OTA partnerships have never been more critical
As with hotels, online travel agencies (OTAs) have also had to work hard to keep up with constant changes in travel and booking behavior. With the domestic markets now comprising such a significant part of demand, this has become Agoda’s and other OTAs’ key focus – with incentivized programs such as Agoda Growth Program to help drive traffic to hotels, as well as forging strong partnerships with governments to support their travel initiatives.
They chose to not take commission on bookings made through government travel initiatives and are working with hotels to encourage them to use OTAs’ suites of marketing tools rather than rely on reducing room rates.
“Everyone has reassessed their tools,” comments Andrew Smith. “We can’t just continue to reduce prices, or it becomes a race to the bottom. Hotels need to look at more ways to increase their online presence, so customers are seeing them and increase their potential to convert,” he adds.
Now’s the time to rethink your wholesaler strategies
With all but essential international travel on hold, hotels have seen a significant reduction in inventory being made available to wholesalers and are taking the opportunity to revisit their agreements.
“With airports being shut, wholesalers have gone down. Most business is direct or through OTAs. Maybe this is a chance for hotels to standardize their contracts with wholesalers around static and dynamic rates. In our opinion, until overseas travel starts, we don’t expect to see much volume from them,” says Tejinder.
Marcos agrees and his team has already undertaken a review to focus on partners who deliver value and volume: “We took the opportunity to review our wholesaler strategy. We told partners we were going dynamic everywhere because there is no need to keep putting prices down. We’re starting to see a consolidation of these smaller agencies because the industry is so broken,” he says.
Google’s Pay Per Stay might not get the warm welcome it expected
While Google’s Pay Per Stay (PPS) bidding strategy offers hotels the opportunity to eliminate the risk of paying commission on canceled bookings, the launch of the new tool is being met with a mixed response with some concerned that yet another channel may just overwhelm smaller hotels.
“For smaller operations who struggle with dealing with more tools, it’s quite cumbersome because it’s another channel to connect and distribute. It sounds great but it’s not always easy to adapt to it,” cautions Marcos.
Perhaps the appeal of PPS will be a slow burner? “It’s going to stay this way for a while, but as international travel opens up, airfares are not fully refundable so people may become more confident about booking a less flexible room,” adds Andrew.
Data-driven decisions will be a deciding factor
For hotels reviewing their approach to capturing demand in the coming year, having access to up to date data from across their business will provide them with a competitive advantage, says Andrew who shares advice for the year ahead: “Don’t panic.

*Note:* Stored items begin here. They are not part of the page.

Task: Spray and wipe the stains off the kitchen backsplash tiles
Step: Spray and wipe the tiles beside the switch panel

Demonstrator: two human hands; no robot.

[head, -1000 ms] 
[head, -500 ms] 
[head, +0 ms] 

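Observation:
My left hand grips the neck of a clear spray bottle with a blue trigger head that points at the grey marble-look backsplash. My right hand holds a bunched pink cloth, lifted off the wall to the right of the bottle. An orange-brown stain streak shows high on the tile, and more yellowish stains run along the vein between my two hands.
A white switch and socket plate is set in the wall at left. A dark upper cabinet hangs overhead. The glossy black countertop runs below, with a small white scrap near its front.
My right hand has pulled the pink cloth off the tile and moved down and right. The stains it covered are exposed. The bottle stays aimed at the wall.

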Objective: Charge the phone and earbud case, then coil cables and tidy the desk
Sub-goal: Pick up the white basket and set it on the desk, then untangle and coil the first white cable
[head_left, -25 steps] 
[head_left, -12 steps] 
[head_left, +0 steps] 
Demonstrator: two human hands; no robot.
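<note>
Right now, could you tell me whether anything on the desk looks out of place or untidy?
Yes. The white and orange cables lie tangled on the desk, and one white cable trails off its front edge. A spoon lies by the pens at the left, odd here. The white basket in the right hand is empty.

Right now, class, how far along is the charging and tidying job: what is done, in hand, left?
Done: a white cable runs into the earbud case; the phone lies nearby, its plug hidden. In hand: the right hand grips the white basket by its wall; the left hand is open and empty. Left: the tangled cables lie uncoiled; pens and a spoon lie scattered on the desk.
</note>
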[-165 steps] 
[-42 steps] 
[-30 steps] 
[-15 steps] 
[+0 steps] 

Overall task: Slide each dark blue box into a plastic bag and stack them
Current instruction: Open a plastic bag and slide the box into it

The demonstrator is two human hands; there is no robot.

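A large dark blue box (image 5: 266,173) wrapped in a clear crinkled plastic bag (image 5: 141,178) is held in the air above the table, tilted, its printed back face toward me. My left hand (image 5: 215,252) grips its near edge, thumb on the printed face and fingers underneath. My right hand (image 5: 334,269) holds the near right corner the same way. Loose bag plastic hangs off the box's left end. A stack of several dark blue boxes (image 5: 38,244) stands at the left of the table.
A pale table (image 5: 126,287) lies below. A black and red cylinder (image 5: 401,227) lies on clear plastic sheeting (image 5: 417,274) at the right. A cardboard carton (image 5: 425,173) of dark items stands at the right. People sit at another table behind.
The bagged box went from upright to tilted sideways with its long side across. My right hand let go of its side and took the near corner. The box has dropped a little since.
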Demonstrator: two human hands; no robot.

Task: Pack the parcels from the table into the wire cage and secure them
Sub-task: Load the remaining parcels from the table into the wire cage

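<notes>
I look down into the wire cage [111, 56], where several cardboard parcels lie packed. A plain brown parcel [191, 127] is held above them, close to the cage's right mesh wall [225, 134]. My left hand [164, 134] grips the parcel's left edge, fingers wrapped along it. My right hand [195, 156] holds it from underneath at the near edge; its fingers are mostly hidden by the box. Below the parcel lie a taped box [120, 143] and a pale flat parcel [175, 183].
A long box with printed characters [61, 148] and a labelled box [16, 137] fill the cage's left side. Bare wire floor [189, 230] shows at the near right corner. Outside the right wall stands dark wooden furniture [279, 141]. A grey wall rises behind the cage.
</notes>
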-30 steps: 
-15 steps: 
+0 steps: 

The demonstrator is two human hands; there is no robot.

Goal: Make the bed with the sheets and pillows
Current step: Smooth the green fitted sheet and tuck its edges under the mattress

Things will go back to some form of normality. We’ve seen businesses lose sight of their core revenue streams, who aren’t aligned with their objectives or core business and don’t make decisions based on data. Now is the time to look at things and see if you’re really getting value.
“Spend time in analysis and forecasting rapidly to inject new signals into data. People who are accurately able to forecast using fresh data will do better.”
Protect your people
In the drive to keep hotels open and win heads in beds, it can be easy to overlook the people making this all possible. It’s vital to recognize the extra mile they have gone to, urges Marcos: “People working in hotels have made huge sacrifices. Take care of your staff as much as you can because people have been doing things that are superhuman. We’ve been able to deliver great things but that’s come at a cost of people working really hard.”